The Latest Active Lives Survey Shows Devonians Are More Active Than Ever
Devon residents are more active than ever according to Sport England’s latest Active Lives Survey.
Each year Sport England ask people across the country about what types of physical activity they have been engaging in and how often. The results are published in Sport England’s Active Lives Survey (ALS). The latest results for November 2021-2022, looking at adult activity levels, contain the first full year since the pandemic and have shown a quick recovery in activity levels.
68.5% of Devonians are now doing more than the recommended 150 minutes of activity each week – this is the highest it has been since the survey began and is comparable to pre-pandemic levels. This compares to 63.10% of people across England for the same period.

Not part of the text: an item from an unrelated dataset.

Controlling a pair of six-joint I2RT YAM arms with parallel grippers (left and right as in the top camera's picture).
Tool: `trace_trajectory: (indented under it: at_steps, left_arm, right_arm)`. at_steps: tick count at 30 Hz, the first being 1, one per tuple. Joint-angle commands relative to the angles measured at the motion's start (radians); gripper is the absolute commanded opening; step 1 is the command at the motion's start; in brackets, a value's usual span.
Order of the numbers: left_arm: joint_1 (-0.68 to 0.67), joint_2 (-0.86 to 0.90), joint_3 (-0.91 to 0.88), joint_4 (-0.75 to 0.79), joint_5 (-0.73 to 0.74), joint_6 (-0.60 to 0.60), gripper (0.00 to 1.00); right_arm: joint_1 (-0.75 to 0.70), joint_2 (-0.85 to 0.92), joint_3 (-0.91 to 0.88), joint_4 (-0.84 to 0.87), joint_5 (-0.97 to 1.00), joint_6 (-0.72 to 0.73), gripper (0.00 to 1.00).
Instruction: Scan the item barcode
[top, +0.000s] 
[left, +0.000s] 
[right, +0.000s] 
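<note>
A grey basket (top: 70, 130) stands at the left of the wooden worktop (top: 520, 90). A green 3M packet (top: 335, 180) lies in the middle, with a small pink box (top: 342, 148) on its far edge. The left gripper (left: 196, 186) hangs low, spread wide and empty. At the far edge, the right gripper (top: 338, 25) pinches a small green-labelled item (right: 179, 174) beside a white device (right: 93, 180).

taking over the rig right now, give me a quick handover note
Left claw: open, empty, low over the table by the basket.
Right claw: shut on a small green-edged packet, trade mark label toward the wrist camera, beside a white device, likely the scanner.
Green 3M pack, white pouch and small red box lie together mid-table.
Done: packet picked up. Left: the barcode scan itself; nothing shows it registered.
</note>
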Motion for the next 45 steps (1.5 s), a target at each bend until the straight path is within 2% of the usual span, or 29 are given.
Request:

Though overall activity levels have recovered to pre-pandemic levels, how we get active has shifted since before the pandemic. 1.6m more people across England now walk for leisure rather than to get from A to B. But, 1.8m fewer people travel actively now and 1.4m fewer do fitness activities.
“This news is a positive step, but the recovery has not been equal for everyone. Those who were already least likely to be active have generally recovered more slowly to pre-pandemic levels, meaning the inequalities in activity levels are getting larger. This reinforces the importance of our work at Active Devon on reducing these inequalities. We will continue to strive towards a vision of everyone in Devon active for life and our mission to unlock the ability of movement to change lives for the better.”
At a Local Authority level, South Hams is the most active local authority in England, with 79.8% of people now doing more than recommended 150 minutes of activity each week.
“While this recovery from the pandemic is really positive, it was by no means a given. Across Devon, thousands of people have worked tirelessly and volunteered to help others to get active. A whopping 208,000 adults in Devon did some form of volunteering to support activity. The recovery would not have been possible without them and their energy.”